Scatterplot for CT-based FFM in kg using Mourtzakis [3] equation on the X-axis, and different BIA-based equations for fat-free mass (FFM) in kilograms (kg): Kanellakis [36] (A), Kotler [37] (D), and Talluri (G) on the Y-axis. Bland–Altman plots for CT-based FFM in kg using Mourtzakis equation, in comparison with different BIA-based FFM equations: Kanellakis (B), Kotler (E), and Talluri (H). Boxplots with overlaid point geometry for CT-based FFM in kg using Mourtzakis equation on the Y axis, and different BIA-based equations for FFM in kg: Kanellakis (C), Kotler (F), and Talluri (I) on the X-axis. Statistical significances for comparisons of central tendency measures is depicted as follows: p ≤ 0.0001 = ****.

Figure 8

Scatterplot for CT-measured muscle CSA at L3 on the X-axis, and US-estimated muscle CSA at L3 on the Y-axis using the Fischer et al. equation [38] (A) and a similar regression equation with different ß coefficients (D).

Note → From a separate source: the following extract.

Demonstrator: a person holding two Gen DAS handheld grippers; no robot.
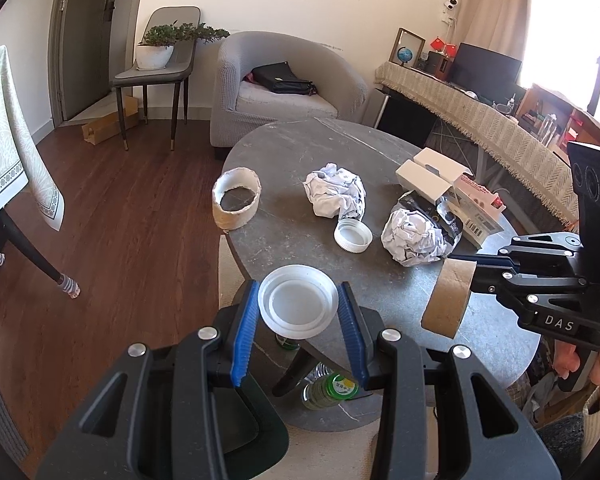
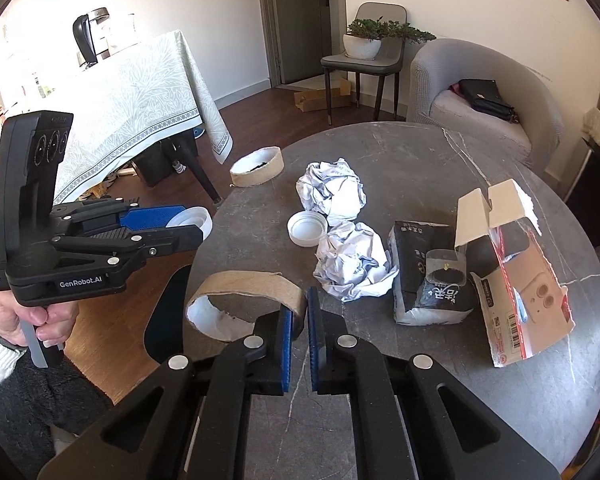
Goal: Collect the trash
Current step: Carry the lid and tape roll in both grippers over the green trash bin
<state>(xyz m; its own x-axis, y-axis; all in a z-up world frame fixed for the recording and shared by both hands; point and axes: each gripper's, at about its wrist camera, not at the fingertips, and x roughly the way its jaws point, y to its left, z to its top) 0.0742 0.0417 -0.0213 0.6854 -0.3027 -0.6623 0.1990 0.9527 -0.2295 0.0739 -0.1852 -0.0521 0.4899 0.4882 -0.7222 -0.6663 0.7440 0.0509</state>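
We grip a white lid [image 1: 298, 300] in our left claw [image 1: 299, 312]. Our right claw [image 2: 299, 322] pinches the cardboard ring's [image 2: 244, 284] wall, its far pad hidden inside. The tabletop's [image 2: 440, 152] near edge is cut off.

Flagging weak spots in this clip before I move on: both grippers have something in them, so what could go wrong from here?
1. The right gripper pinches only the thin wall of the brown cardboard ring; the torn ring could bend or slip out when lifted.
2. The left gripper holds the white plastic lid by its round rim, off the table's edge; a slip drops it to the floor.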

Bland–Altman plots for CT-measured muscle CSA at L3 on the X-axis, and US-estimated muscle CSA at L3 on the Y-axis using the Fischer et al. equation (B) and a similar regression equation with different ß coefficients (E). Boxplots with overlaid point geometry for CT-measured muscle CSA at L3 on the X-axis, and US-estimated muscle CSA at L3 on the Y-axis using the Fischer et al. equation (C) and a similar regression equation with different ß coefficients (F). Statistical significance for comparisons of central tendency measures is depicted as follows: p ≤ 0.0001 = ****.